Deconstructing Deconstruction: David Crowder, Faith Leaders Share Experiences to Help Christians Face the Controversy

Deconstructing Deconstruction: David Crowder, Faith Leaders Share Experiences to Help Christians Face the Controversy by Brody Carter for CBN News

As faith deconstruction grows among believers in the church, David Crowder and other faith leaders shared their experience and understanding of the movement, so the church can learn how to approach this controversial topic.

Some on the world stage have praised deconstruction as being an awakening. Others warn against the practice, calling it “dangerous,” and going against God’s Word.

Yet, David Crowder told CBN News he doesn’t see anything controversial about the topic. “Because if it’s true, it’s true,” Crowder said. “There’s no threat to examining what beliefs you’ve been handed. If they hold up, they hold up.”

Crowder is a Bible-believing, God-fearing, Christian musician who’s been on a mission to share the gospel ever since his days as a junior at Baylor University.

“So, I started with old hymns in new musical settings, and then about a year in, the pastor of the church said, ‘Hey, can you start writing some stuff to give a more organic expression to show what we’re experiencing as a group of believers?'”

He’s been writing what he calls “church music” ever since.

In public, his songs have become multi-platinum staples of worship. In private, Crowder has wrestled with his faith and journeyed through the process known as deconstruction.

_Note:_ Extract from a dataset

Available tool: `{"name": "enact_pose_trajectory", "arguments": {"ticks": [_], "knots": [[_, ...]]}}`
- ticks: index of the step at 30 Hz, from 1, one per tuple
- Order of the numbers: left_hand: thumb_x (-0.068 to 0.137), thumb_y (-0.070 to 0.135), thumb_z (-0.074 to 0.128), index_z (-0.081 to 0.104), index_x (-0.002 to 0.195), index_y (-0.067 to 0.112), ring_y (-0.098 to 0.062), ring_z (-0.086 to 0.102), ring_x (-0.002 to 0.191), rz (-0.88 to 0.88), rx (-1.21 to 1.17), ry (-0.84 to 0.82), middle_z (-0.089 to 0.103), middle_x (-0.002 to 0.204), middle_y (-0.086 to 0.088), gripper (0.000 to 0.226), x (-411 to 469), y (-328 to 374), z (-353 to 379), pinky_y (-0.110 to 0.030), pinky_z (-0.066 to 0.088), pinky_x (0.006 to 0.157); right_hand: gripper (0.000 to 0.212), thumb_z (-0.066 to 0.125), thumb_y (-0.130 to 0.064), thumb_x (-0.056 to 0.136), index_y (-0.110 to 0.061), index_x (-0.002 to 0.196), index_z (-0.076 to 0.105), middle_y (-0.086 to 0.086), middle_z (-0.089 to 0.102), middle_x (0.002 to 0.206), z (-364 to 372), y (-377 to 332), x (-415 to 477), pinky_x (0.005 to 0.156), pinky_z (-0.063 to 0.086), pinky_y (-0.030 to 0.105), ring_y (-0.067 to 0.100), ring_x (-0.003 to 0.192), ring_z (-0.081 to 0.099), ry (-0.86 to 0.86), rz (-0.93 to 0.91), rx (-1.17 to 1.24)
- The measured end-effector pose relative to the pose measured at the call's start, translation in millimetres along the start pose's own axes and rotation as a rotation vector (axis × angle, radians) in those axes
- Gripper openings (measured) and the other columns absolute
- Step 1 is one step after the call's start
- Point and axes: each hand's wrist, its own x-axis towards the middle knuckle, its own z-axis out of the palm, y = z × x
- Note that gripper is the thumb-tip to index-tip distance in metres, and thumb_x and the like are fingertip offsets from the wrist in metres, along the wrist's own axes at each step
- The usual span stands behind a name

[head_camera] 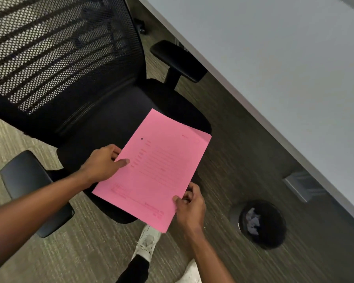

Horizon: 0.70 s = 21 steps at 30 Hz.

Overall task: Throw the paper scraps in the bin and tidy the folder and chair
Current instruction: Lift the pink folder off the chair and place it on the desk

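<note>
Left hand (102, 164) pinches the upper-left long edge of the flat pink paper folder (153, 170), thumb on top; right hand (189, 203) grips the lower-right edge. Folder held at centre frame over the front of the black mesh-backed office chair (102, 111), long axis running lower left to upper right, pointing at the pale grey tabletop (284, 68) across the upper right. Small round black bin (262, 224), lower right, holds white paper scraps (252, 221). Judgement: scraps done; folder goes next to the tabletop, right hand nearer it
</note>
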Motion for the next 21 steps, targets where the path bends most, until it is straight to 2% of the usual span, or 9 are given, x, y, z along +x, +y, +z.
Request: {"name": "enact_pose_trajectory", "arguments": {"ticks": [3, 6, 10, 14, 16, 18, 21], "knots": [[0.092, 0.043, 0.078, 0.061, 0.113, 0.026, -0.013, 0.073, 0.087, -0.002, -0.030, -0.015, 0.072, 0.101, 0.008, 0.032, -24, 6, 8, -0.037, 0.062, 0.072, 0.050, 0.073, 0.001, 0.088, -0.035, 0.121, 0.060, -0.007, 0.076, 0.094, -24, -5, -12, 0.071, 0.061, 0.033, 0.010, 0.083, 0.073, -0.010, -0.024, -0.044], [0.094, 0.039, 0.077, 0.060, 0.112, 0.023, -0.008, 0.071, 0.083, 0.026, -0.037, -0.008, 0.072, 0.100, 0.008, 0.030, -51, 17, 15, -0.028, 0.055, 0.063, 0.052, 0.071, 0.002, 0.090, -0.035, 0.125, 0.059, -0.009, 0.076, 0.099, -50, -16, -29, 0.063, 0.054, 0.018, 0.001, 0.085, 0.070, 0.013, -0.039, -0.091], [0.094, 0.035, 0.076, 0.060, 0.112, 0.020, -0.014, 0.071, 0.087, 0.039, -0.047, -0.010, 0.074, 0.103, 0.005, 0.029, -82, 30, 21, -0.039, 0.060, 0.075, 0.051, 0.067, 0.004, 0.093, -0.031, 0.129, 0.058, -0.007, 0.074, 0.108, -76, -27, -51, 0.059, 0.054, 0.011, 0.003, 0.090, 0.071, -0.004, -0.055, -0.101], [0.095, 0.037, 0.075, 0.058, 0.115, 0.022, -0.016, 0.072, 0.090, 0.052, -0.065, 0.005, 0.073, 0.105, 0.007, 0.030, -110, 44, 15, -0.044, 0.063, 0.082, 0.051, 0.067, 0.003, 0.094, -0.030, 0.132, 0.058, -0.013, 0.073, 0.110, -99, -44, -70, 0.059, 0.056, 0.012, -0.012, 0.090, 0.068, -0.038, -0.054, -0.115], [0.095, 0.038, 0.074, 0.057, 0.117, 0.024, -0.013, 0.072, 0.090, 0.048, -0.081, 0.011, 0.071, 0.105, 0.010, 0.031, -124, 54, 13, -0.045, 0.064, 0.082, 0.050, 0.067, 0.001, 0.094, -0.029, 0.133, 0.058, -0.012, 0.073, 0.111, -114, -53, -79, 0.058, 0.055, 0.011, -0.015, 0.090, 0.066, -0.034, -0.063, -0.134], [0.096, 0.037, 0.074, 0.056, 0.119, 0.025, -0.009, 0.071, 0.088, 0.055, -0.099, 0.017, 0.069, 0.106, 0.010, 0.031, -137, 65, 11, -0.040, 0.064, 0.078, 0.050, 0.067, -0.001, 0.095, -0.032, 0.133, 0.057, -0.011, 0.074, 0.110, -129, -63, -90, 0.058, 0.056, 0.012, -0.012, 0.091, 0.068, -0.026, -0.073, -0.140], [0.097, 0.036, 0.073, 0.056, 0.122, 0.023, -0.003, 0.067, 0.086, 0.071, -0.121, 0.041, 0.069, 0.108, 0.009, 0.032, -160, 81, 8, -0.027, 0.057, 0.066, 0.052, 0.068, -0.005, 0.096, -0.036, 0.136, 0.055, -0.011, 0.073, 0.114, -149, -78, -103, 0.064, 0.059, 0.020, 0.003, 0.097, 0.073, -0.037, -0.089, -0.133]]}}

“For me though, it’s what rescued me,” said Crowder. “I had to tear it down to know what truth was.”

To better understand this often-discussed subject, we spoke to Dr. Corne Bekker, Dean of Divinity at Regent University.

“Oftentimes, faith deconstruction makes use of the philosophical term ‘deconstructionism’ or deconstruction,” explained Dr. Bekker. “And it’s fundamentally based on what we believe with two fundamental assumptions: the first assumption is, that there is no absolute truth – which is somewhat problematic for us as Christians. The second assumption is that the context has more to say about our understanding of Truth, rather than truth itself.”